Il decreto legislativo 24 settembre 2015, n. 158, entrato in vigore il 22 ottobre 2015, ha attuato la c.d. “delega fiscale”, intervenendo sul D. Lgs. 10 marzo 2000, n. 74, in materia di reati tributari. Tra le novità di impatto immediato va sottolineato l’innalzamento delle soglie di punibilità di cui agli artt. 10 bis e 10 ter del medesimo decreto, in materia di omesso versamento di ritenute certificate nonché di omesso versamento IVA, che rappresentano due delle principali contestazioni mosse ad imprenditori di tutto il Paese. In particolare, il reato di omesso versamento di ritenute certificate diviene rilevante sotto il profilo penale al superamento di euro 150.000,00 (mentre sotto la previgente disciplina l’ammontare era pari ad euro 50.000,00) per ciascun periodo di imposta, mentre quanto all’omissione IVA, l’importo è stato innalzato da euro 50.000,00 ad euro 250.000,00.
Tenuità del fatto – D. Lgs. 16 marzo 2015, n. 28
Il decreto legislativo 16 marzo 2015, n. 28 ha introdotto nell’ordinamento l’istituto della tenuità del fatto, inserendo, in particolare, l’art. 131 bis del codice penale. L’esclusione della punibilità per particolare tenuità del fatto si applica in presenza di alcuni requisiti, ed in particolare per reati che prevedono la pena detentiva non superiore nel massimo a cinque anni ovvero la pena pecuniaria, sola o congiunta alla predetta pena, nei casi in cui – per le modalità della condotta e per l’esiguità del danno o del pericolo – l’offesa è da ritenere tenue ed il comportamento risulta non abituale. Sotto il profilo processuale, poi, il medesimo decreto legislativo ha modificato l’art. 411 c.p.p., introducendo la possibilità, per il pubblico ministero, di richiedere l’archiviazione al giudice per le indagini preliminari (cd. gip) anche per tenuità del fatto, prevedendo correlativamente la possibilità, per la persona offesa, di opporvisi (come già previsto, peraltro, con riferimento ad altre ipotesi), instaurando così una procedura incidentale in camera di consiglio.

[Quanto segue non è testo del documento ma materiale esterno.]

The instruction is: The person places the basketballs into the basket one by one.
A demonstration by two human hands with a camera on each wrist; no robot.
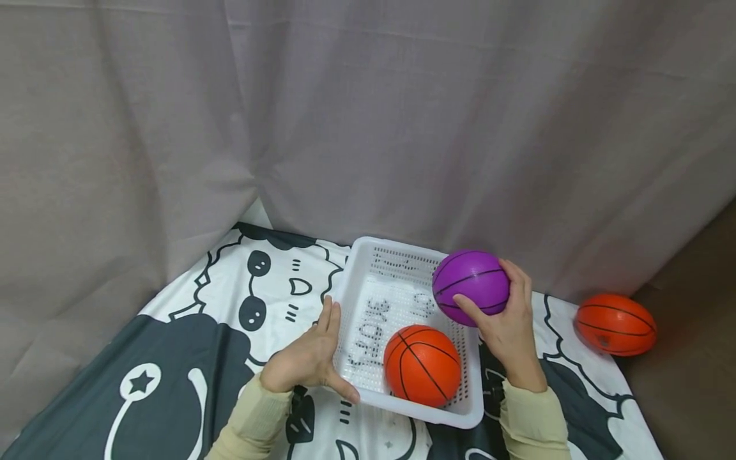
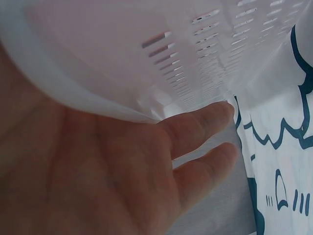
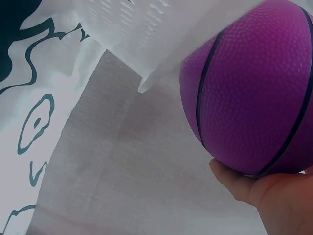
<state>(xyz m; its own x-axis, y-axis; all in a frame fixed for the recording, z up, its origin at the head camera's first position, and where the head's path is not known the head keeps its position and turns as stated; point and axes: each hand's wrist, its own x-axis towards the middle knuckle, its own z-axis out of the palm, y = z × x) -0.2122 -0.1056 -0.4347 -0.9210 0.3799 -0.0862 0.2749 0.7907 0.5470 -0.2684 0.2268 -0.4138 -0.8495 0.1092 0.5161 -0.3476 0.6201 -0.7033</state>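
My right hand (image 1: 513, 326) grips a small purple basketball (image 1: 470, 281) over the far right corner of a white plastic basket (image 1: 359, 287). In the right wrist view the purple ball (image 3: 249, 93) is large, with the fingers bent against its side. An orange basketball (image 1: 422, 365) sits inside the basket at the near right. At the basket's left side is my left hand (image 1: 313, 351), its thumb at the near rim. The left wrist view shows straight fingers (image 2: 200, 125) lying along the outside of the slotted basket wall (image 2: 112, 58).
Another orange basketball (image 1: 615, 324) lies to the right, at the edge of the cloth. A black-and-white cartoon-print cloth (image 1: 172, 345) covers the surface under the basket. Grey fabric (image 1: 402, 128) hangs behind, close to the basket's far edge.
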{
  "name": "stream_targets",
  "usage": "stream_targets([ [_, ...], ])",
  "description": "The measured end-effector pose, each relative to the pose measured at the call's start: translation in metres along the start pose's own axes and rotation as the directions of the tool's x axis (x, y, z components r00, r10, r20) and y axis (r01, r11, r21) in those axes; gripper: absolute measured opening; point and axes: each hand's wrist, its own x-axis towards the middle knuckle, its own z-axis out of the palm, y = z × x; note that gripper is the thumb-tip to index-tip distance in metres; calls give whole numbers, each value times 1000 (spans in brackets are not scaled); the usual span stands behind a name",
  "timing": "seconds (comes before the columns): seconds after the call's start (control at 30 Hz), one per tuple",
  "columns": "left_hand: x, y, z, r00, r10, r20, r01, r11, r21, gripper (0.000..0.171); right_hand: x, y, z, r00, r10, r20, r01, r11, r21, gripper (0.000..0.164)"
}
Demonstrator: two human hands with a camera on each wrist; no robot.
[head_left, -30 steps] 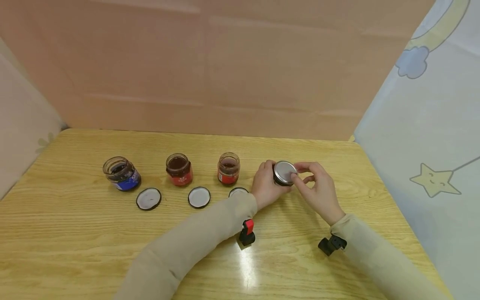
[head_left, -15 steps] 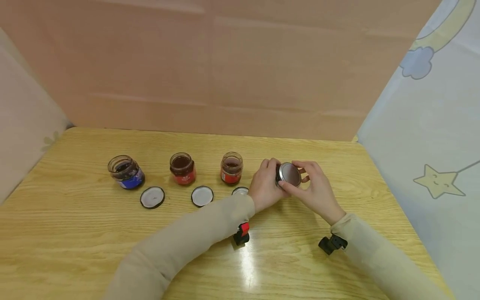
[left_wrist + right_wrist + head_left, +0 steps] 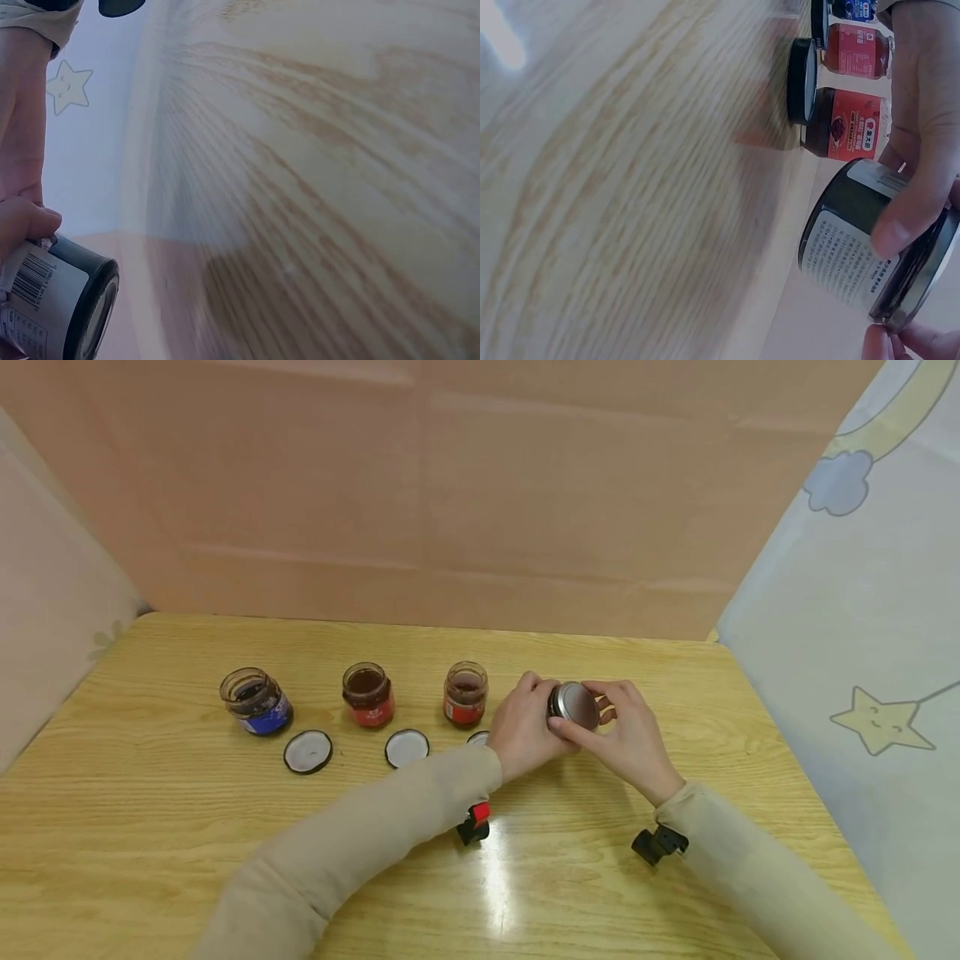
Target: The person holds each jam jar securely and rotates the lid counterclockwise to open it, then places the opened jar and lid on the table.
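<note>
In the head view my left hand grips a dark jar, coming at it from the left. The jar is tilted, and its silver lid faces up and to the right. My right hand holds the lid by its rim, thumb on the near side and fingers on the far side. The right wrist view shows the jar's body with a white printed label, a thumb pressed on it, and fingertips at the lid's edge. A barcode and the dark base of the jar show in the left wrist view.
Three uncovered glass jars stand in a row to the left: one blue-labelled, one red-labelled, one smaller and red-labelled. Before them lie upturned lids, the third lid partly behind the left wrist. Walls border the wooden table.
My right hand has moved from touching the lid's right edge to gripping around its rim. The jar has tipped toward the right. The other jars and lids have stayed put.
</note>
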Motion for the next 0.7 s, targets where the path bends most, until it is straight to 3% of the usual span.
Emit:
stream_targets([
  [0.23,-2,-1,-4,1000,9,7,-9,1000,20,69,0,-2,1,1000,13,-5,-13,1000,-6,66],
  [0.47,-1,-2,-6,1000,15,-19,-15,1000,12,47,2,-5,2,999,50,0,-50,999,-17,62],
  [0.7,-2,-2,-9,1000,24,-2,-24,999,31,48,2,-6,2,999,1,-49,-2,1000,-15,52],
])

Messa alla prova – Legge 28 aprile 2014, n. 67
La legge 67/2014 ha esteso al processo penale un istituto che era già previsto esclusivamente nel procedimento a carico di imputati minorenni, introducendo l’art. 168 bis c.p. e gli artt. 464 bis ss. c.p.p. che disciplinano la sospensione del procedimento con messa alla prova, ovvero un nuovo rito alternativo che si aggiunge ai cinque procedimenti speciali dell’ordinamento (giudizio abbreviato, patteggiamento, decreto penale di condanna, immediato e direttissimo). In particolare, per i reati puniti con la sola pena pecuniaria o con pena detentiva non superiore nel massimo a quattro anni, sola, congiunta o alternativa alla pena pecuniaria, l’imputato può chiedere al giudice che il procedimento sia sospeso nel periodo in cui il predetto è, per l’appunto, sottoposto “alla prova”. Nello specifico, si tratta dell’esecuzione di un programma di trattamento con svolgimento di lavori di pubblica utilità ed adempimento di prescrizioni personalizzate, previa eliminazione delle conseguenze dannose o pericolose derivanti dal reato nonché, ove possibile, risarcimento del danno. Il superamento della prova – che non può comunque superare i due anni nei casi più gravi – comporta una declaratoria di estinzione del reato, mentre in caso di esito negativo il procedimento riprende il suo corso nel punto in cui era stato interrotto.